WHAT THE TASK ASKS: Using the listing below, print exactly everything from the line with "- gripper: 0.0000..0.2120" down to the line with "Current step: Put", both included, and nothing more.

-----

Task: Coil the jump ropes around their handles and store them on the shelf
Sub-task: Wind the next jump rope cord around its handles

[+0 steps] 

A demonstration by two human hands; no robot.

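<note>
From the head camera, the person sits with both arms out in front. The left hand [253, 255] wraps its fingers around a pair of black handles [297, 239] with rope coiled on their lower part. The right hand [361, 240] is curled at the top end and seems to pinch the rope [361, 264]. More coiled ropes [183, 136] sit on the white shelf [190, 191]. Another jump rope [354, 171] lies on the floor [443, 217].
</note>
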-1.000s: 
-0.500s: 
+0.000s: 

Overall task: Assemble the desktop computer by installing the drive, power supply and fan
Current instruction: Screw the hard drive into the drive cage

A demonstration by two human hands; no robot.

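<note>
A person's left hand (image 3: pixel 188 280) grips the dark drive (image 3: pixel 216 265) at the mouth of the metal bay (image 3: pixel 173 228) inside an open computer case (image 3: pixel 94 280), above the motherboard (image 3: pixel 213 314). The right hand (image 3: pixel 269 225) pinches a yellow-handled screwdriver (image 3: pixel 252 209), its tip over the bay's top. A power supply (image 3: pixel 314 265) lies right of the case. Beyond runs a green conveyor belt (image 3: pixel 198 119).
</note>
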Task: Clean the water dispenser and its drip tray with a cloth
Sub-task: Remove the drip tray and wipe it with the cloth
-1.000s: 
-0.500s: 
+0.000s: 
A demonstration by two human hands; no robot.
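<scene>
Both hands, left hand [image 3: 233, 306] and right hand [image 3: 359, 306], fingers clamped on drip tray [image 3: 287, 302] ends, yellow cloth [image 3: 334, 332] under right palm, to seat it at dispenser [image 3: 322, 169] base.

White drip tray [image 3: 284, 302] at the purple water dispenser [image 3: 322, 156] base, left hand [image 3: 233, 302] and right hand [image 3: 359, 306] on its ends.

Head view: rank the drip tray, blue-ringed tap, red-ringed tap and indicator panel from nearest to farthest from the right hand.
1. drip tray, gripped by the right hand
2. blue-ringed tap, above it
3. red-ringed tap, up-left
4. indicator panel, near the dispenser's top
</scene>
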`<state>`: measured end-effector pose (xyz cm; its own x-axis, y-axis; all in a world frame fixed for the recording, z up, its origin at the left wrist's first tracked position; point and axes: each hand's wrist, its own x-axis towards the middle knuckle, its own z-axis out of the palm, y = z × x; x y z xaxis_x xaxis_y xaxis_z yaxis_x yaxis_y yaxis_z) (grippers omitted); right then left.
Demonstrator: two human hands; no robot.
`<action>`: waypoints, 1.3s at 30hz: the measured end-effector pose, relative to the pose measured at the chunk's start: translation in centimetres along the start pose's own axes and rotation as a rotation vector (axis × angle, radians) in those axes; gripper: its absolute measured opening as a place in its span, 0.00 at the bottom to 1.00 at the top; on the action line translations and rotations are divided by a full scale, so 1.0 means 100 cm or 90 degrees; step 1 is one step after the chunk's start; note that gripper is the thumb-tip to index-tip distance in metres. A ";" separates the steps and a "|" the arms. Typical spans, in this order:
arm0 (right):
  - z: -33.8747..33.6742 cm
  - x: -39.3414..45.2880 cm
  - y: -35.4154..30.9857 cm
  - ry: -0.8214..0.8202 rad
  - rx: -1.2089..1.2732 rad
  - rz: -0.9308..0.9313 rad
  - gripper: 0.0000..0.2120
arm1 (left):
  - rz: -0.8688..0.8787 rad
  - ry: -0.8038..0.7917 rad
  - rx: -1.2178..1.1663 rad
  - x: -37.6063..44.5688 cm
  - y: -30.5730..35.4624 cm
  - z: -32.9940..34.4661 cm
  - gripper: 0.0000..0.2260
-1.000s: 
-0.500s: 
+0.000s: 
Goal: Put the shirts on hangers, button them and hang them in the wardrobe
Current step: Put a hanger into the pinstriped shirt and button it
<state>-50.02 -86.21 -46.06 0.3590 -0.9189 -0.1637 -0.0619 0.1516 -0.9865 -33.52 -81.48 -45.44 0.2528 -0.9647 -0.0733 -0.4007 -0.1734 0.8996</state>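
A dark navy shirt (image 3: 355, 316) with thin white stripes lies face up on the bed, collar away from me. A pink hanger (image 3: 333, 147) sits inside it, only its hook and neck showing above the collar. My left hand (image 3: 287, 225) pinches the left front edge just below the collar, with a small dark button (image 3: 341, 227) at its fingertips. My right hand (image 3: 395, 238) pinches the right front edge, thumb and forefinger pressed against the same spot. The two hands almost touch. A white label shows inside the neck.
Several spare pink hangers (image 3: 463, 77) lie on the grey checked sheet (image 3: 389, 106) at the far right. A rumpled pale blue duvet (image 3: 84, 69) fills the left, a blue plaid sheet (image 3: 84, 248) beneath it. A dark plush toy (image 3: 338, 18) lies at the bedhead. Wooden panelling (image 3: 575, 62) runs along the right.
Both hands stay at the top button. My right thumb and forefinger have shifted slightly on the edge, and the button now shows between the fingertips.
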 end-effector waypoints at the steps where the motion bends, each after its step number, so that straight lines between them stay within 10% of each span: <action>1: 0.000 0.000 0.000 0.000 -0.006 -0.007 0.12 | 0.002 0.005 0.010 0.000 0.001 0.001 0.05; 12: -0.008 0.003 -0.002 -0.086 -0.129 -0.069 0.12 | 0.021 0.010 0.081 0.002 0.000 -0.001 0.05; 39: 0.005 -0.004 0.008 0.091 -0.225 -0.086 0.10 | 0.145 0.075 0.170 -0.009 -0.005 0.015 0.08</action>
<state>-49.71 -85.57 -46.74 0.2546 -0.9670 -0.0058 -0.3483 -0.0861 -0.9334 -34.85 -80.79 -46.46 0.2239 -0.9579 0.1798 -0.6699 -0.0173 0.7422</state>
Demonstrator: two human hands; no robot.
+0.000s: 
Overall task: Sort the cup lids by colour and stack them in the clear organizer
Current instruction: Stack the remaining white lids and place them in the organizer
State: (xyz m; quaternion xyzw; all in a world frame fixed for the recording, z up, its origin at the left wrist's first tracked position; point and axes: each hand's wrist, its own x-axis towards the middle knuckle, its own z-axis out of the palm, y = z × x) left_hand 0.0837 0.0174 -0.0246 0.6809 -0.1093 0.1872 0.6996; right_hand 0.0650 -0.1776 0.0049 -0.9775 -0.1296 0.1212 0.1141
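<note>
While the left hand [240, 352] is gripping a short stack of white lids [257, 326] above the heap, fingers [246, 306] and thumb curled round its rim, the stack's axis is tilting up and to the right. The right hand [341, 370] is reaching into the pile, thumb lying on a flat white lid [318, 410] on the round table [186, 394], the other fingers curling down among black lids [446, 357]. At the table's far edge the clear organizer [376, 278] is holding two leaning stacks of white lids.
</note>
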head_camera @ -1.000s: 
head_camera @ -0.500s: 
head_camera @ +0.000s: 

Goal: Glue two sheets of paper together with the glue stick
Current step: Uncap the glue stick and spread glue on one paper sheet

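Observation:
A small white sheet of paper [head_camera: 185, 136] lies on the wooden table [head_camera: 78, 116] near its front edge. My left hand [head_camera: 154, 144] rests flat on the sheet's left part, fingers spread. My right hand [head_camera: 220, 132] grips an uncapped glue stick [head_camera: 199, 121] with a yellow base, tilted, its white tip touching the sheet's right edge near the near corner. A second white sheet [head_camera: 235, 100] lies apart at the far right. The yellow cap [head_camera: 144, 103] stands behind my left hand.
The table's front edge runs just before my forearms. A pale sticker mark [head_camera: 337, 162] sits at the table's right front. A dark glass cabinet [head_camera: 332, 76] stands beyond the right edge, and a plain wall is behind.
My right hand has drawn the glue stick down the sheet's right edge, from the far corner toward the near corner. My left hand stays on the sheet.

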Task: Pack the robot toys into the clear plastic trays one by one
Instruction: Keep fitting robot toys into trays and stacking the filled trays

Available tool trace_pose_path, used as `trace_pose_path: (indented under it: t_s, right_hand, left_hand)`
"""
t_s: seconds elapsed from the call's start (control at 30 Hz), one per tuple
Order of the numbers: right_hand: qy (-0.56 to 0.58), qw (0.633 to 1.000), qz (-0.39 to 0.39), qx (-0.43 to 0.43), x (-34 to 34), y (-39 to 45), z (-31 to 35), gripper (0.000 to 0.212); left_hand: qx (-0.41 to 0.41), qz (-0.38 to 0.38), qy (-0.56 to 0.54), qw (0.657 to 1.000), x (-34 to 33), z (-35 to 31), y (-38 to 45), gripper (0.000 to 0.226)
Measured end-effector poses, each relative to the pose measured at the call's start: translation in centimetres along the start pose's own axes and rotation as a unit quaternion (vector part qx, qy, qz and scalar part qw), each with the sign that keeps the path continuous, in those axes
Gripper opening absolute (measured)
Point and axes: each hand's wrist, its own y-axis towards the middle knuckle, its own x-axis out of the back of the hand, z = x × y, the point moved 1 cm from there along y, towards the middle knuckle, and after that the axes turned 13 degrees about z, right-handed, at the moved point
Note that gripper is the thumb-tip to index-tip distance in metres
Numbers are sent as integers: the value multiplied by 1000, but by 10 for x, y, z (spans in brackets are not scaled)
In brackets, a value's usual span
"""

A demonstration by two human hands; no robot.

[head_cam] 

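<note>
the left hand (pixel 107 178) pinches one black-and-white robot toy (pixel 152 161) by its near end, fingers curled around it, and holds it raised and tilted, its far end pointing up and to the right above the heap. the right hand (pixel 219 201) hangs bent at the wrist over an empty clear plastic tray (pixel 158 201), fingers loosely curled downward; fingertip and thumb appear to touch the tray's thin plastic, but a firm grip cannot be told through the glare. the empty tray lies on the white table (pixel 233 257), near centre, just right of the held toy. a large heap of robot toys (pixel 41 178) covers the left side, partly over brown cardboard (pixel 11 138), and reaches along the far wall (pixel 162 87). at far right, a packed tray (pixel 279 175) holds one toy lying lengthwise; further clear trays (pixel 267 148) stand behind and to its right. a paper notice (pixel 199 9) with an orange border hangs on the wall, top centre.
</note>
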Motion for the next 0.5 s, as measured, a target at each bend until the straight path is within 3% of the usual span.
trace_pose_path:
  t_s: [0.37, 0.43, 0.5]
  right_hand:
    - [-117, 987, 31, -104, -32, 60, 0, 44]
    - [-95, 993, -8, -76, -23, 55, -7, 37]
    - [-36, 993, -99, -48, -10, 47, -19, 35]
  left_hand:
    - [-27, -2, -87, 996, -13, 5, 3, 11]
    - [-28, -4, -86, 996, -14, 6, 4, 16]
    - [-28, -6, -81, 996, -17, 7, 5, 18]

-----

TASK RESPONSE:
  - gripper: 0.0000..0.2120
arm1 (left):
  - rz: -0.8688..0.8787 rad
  - ry: -0.8038..0.7917 rad
  - rx: -1.2178..1.1663 rad
  - x: -37.6063..44.5688 cm
  - y: -30.5730..35.4624 cm
  - z: -32.9940..34.4661 cm
  - gripper: 0.0000..0.2260
-1.000s: 
-0.500s: 
+0.000s: 
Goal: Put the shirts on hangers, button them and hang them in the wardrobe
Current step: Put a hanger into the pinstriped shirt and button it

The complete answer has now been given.